Uno dei temi centrali dell’universo narrativo di Jim Jarmusch è da sempre stato il fallimento dell’american dream. Il regista newyorkese, portando spesso in scena storie di protagonisti relegati ai margini della società, ha contribuito negli anni a demolire il mito a stelle e strisce per eccellenza. Con I morti non muoiono decide di piantare gli ultimi chiodi sulla bara: il materialismo sfrenato, diventato parametro unico per misurare il successo o la felicità, ha portato l’umanità all’autodistruzione (sotto forma di apocalisse zombie).
Portatori di questo messaggio, una serie di attori che più volte hanno legato la loro carriera artistica a quella di Jarmusch e di cui spesso il regista ama avvalersi.

Adam Driver è la new entry più recente in questo gruppo di “fedelissimi”. Dopo aver recitato con mostri sacri come Eastwood, Scorsese, Gilliam e Lee, sembra essere entrato nelle grazie di Jarmusch, che, dopo il ruolo di protagonista in Paterson, gli affida una corsia preferenziale potendo così giocare anche sul metacinema tanto in voga nell’ultimo decennio. Un’interpretazione sorniona per un attore in ascesa che sta dimostrando di poter spaziare tra registri molto differenti tra loro.

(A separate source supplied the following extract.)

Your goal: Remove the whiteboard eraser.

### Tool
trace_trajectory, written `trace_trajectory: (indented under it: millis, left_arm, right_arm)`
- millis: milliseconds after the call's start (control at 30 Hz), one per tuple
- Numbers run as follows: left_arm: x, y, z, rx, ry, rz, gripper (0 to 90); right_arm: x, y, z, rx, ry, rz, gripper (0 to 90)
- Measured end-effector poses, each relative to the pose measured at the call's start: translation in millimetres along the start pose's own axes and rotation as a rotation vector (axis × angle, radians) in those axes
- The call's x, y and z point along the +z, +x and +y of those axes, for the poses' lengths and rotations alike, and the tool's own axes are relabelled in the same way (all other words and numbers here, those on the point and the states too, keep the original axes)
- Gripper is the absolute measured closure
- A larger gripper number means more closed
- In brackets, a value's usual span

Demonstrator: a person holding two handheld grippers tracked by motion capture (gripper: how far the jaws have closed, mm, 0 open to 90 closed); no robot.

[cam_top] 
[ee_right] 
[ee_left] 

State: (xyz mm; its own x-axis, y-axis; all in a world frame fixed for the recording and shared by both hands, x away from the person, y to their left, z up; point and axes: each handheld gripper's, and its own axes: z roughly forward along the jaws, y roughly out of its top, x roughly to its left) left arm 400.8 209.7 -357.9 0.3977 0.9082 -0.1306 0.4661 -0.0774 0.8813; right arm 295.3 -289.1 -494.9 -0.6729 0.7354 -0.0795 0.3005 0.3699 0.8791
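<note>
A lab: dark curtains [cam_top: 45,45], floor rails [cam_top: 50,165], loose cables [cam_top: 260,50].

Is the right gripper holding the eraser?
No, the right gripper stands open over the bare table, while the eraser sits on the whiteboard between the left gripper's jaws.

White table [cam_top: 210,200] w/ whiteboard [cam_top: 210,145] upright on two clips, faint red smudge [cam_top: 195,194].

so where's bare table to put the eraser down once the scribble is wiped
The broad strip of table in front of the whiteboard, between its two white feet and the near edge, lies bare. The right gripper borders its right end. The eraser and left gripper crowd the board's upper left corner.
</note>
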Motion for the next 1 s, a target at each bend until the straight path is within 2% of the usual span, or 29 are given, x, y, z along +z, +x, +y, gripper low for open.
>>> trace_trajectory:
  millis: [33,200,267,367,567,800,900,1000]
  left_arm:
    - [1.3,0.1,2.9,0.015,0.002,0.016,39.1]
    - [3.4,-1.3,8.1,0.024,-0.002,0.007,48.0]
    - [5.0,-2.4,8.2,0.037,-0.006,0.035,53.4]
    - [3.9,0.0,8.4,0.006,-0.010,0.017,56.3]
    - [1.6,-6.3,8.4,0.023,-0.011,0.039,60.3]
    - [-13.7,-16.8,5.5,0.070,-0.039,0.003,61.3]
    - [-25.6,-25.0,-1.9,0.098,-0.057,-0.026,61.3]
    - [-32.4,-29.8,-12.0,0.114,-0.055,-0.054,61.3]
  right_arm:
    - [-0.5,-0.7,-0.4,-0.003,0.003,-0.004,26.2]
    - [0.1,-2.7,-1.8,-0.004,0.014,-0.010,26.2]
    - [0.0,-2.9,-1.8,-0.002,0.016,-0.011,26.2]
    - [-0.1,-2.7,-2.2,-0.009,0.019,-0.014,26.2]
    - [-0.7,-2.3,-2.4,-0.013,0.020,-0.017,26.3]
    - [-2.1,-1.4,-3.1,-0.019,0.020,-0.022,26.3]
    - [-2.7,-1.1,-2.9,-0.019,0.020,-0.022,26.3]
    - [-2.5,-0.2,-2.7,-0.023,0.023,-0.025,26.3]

Per il ruolo di co-protagonista, lo sceriffo Robertson, Jarmusch si affida invece a Bill Murray (già con lui in Broken Flowers e Coffee and Cigarettes). Un Murray che sembra entrato in modalità “giorno della marmotta”, ormai specializzato nell’interpretare un personaggio quasi privo di emozioni: una maschera di gomma che trasmette soltanto distacco e disillusione. La sua grandezza sta nell’infarcire ogni sua interpretazione con pillole di malinconica autoironia, totalmente in linea con lo stile del regista.

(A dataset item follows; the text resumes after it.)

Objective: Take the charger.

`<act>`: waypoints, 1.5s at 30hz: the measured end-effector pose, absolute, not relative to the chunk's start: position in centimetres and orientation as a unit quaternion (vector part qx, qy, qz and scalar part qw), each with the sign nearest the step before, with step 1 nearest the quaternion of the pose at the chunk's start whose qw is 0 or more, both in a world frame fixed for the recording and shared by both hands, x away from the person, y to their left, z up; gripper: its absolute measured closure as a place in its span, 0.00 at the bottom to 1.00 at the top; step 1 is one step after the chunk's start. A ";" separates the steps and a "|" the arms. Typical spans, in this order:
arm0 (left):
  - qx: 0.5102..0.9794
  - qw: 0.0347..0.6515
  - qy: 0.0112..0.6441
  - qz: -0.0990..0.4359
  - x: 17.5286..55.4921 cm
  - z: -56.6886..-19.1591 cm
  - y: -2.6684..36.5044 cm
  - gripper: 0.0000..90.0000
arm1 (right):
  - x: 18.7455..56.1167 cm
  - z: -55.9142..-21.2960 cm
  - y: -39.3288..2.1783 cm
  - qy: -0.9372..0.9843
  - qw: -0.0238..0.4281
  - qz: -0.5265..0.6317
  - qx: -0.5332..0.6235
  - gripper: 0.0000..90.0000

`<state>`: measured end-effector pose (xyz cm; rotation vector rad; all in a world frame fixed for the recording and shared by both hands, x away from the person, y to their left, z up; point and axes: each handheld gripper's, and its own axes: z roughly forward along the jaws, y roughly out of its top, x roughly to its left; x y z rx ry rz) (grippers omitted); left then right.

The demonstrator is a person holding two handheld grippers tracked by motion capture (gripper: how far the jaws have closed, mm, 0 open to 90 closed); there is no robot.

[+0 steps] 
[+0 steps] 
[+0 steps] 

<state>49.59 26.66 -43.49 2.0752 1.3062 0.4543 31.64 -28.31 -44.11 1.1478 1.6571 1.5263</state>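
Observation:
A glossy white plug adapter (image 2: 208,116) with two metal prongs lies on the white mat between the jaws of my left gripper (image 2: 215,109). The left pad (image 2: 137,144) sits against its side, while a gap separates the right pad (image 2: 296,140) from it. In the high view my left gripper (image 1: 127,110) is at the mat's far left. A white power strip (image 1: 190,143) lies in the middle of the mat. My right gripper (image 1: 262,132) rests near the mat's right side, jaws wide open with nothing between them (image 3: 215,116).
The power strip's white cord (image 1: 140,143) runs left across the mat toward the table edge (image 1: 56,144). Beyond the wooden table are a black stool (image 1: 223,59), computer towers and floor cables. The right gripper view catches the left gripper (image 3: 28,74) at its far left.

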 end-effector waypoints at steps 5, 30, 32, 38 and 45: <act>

La collaborazione con Tilda Swinton, alla quarta pellicola col regista (sicuramente degna di nota l’interpretazione del vampiro Eve in Only lovers left alive), ci regala un personaggio a metà strada tra il sicario di Ghost Dog e la Sposa di Tarantino. La Swinton si cala perfettamente in una figura astratta ed eterea, a cui bastano pochi giorni di studio dell’anonima cittadina di Centerville per giungere alle stesse conclusioni di chi la dirige: il tempo della redenzione per il genere umano è ormai scaduto

Steve Buscemi, loser per antonomasia, già diretto sia in Mystery Train che in Coffee and Cigarettes in due ruoli che hanno come punto di contatto la figura di Elvis, viene scelto per interpretare il Trumpiano di ferro, con tanto di cane di nome Rumsfeld. La sua scarsa lungimiranza, una sorta di contrappasso per le sue idee politiche, lo costringerà ad una fine prematura. Di certo non una novità che per i personaggi da lui interpretati “vada a finir male”.

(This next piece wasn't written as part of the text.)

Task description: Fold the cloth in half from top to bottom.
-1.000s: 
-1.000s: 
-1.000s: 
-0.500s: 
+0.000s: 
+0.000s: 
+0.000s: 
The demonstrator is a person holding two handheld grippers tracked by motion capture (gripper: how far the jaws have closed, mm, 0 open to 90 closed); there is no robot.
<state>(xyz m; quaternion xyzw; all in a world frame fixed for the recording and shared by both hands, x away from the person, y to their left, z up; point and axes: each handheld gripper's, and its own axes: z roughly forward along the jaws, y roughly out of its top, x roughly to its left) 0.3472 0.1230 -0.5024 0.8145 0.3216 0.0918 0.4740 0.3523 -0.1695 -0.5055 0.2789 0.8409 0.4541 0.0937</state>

Infine Tom Waits, già voce, colonna sonora e volto (memorabile in Danubailò) per Jarmusch in numerose occasioni, nei panni di Bob l’eremita rappresenta l’unico personaggio capace di interpretare i segnali della natura e di capire in anticipo quanto stia succedendo. A lui ed ai ragazzini del riformatorio è affidato il sottotesto ambientalista della pellicola, sicuramente un tema di stretta attualità ma forse affrontato in maniera troppo poco incisiva dall’autore newyorkese.

E’ proprio questo, infatti, uno dei principali difetti dell’ultima pellicola di Jarmusch: una sceneggiatura troppo poco approfondita, quasi soltanto abbozzata. Sicuramente sono apprezzabili sia l’omaggio esplicito a Romero (forse sin troppo esplicito, visto che il tema degli zombie figli del materialismo viene ripreso di sana pianta) sia la riproposizione di molti dei temi tipici della sua filmografia (le scene di vita quotidiana, i dialoghi minimalisti, il viaggio on the road). Le carenze a livello di scrittura, però, sono abbastanza evidenti e fanno perdere efficacia ad un film che purtroppo rischia di essere ricordato soltanto come un divertissement tra amici.